## Directions
Beginning with the line that contains "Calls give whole", transcribe the rest of the listing below exactly, including its last line, and exclude any pictures.

## Information supplied
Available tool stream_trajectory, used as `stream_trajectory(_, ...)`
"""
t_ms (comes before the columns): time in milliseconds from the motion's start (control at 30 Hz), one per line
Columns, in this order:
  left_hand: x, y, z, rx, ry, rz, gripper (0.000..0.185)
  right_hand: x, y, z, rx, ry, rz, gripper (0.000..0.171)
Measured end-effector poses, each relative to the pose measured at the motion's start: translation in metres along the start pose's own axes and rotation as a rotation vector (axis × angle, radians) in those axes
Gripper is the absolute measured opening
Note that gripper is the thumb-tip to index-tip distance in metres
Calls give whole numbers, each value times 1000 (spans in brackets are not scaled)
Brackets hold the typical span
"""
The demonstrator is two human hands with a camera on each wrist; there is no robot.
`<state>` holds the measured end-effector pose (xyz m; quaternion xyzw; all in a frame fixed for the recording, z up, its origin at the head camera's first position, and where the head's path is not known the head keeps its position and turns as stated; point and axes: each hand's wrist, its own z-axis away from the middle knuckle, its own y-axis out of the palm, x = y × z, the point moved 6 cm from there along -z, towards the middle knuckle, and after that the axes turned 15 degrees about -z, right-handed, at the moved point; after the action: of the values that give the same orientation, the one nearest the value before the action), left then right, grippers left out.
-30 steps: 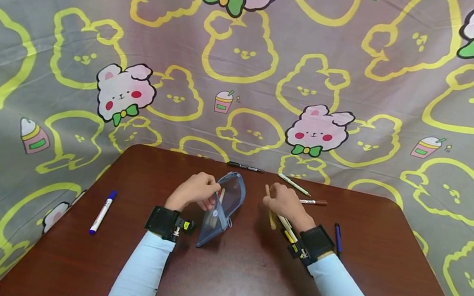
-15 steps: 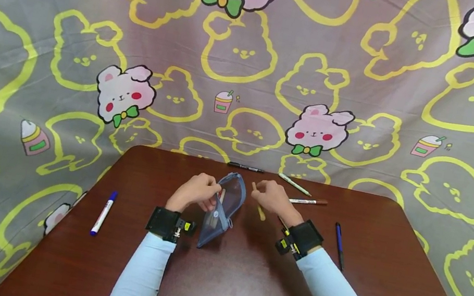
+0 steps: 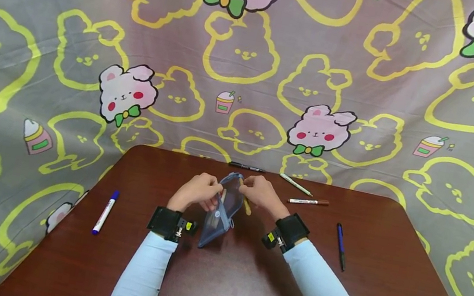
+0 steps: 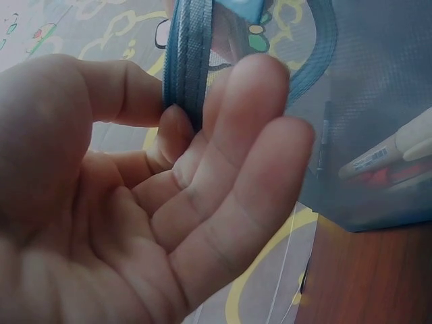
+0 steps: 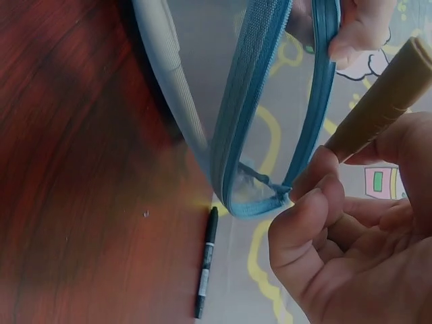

## Exercise answer
Calls give whole numbers, each value times 1000 (spans in brackets are not scaled)
Brackets hold the typical span
"""
The demonstrator is two human hands with a camera on each wrist; there is no robot.
`<state>` holds the measured end-effector pose (xyz m; quaternion xyzw; all in a frame fixed for the recording, z up, its origin at the head camera's first position, and where the head's path is not known the head keeps its position and turns as stated; point and axes: each hand's wrist, its own z-axis away from the middle knuckle, its own y-axis out of the palm, x = y × z, the point moved 6 cm from there along -z, towards the middle knuckle, and after that the axes turned 15 degrees about -z, right-handed, at the moved point; after the action: of the values that give the same orientation, the one nearest the value before the action), left then right, grippers left out.
-30 steps: 
-15 steps: 
+0 steps: 
+0 steps: 
+0 steps: 

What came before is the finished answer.